**WHAT IS BEING ASKED**: Output range, inclusive: from the line containing "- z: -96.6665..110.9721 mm" to the line containing "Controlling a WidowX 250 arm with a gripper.". Restate those lines from the data below word for word and only those.

─── SUPPLIED MATERIAL

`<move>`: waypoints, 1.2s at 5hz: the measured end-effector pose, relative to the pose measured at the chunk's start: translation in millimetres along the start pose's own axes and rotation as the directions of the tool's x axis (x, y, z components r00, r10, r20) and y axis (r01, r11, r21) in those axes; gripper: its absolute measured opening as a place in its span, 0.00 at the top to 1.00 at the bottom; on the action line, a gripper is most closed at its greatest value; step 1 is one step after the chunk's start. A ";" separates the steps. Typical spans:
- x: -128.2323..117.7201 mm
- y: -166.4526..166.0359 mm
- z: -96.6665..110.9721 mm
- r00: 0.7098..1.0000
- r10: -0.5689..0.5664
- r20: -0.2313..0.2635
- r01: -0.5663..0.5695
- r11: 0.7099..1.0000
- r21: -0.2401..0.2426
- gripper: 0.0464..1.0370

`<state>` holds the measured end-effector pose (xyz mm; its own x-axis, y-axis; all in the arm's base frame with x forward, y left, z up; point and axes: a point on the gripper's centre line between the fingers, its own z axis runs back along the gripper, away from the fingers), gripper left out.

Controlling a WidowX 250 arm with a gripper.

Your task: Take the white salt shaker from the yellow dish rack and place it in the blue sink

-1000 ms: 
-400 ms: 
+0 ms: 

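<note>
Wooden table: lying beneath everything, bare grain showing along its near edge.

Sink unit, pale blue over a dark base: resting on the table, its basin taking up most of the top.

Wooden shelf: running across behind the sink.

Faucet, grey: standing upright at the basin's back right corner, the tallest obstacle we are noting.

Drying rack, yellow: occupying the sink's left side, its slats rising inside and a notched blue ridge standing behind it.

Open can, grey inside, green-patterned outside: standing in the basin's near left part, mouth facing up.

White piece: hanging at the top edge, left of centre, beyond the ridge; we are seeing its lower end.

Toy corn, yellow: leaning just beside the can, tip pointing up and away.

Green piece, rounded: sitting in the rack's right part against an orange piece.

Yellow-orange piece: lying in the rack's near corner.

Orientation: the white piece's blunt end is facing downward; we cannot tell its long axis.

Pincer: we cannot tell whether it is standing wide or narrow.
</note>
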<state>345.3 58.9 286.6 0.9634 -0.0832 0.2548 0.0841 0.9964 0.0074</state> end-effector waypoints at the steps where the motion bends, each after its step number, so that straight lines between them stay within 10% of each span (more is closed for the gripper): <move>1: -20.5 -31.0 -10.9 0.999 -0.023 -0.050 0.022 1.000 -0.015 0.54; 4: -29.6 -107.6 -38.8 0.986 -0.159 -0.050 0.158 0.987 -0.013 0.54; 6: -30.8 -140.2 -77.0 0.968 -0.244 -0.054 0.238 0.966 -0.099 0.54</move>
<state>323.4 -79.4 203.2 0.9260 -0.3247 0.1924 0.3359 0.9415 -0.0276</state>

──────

**RESULT FOR THIS EXERCISE**:
- z: -96.6665..110.9721 mm
- r00: 0.7098..1.0000
- r10: -0.5689..0.5664
- r20: -0.2313..0.2635
- r01: -0.5663..0.5695
- r11: 0.7099..1.0000
- r21: -0.2401..0.2426
- gripper: 0.0464..1.0370

`<state>` holds the measured end-effector pose (xyz mm; its own x-axis, y-axis; all in the arm's base frame with x forward, y left, z up; point and axes: a point on the gripper's centre line between the fingers, its own z axis runs back along the gripper, away from the fingers), gripper left out.

Controlling a WidowX 250 arm with a gripper.

This exercise requires no further work.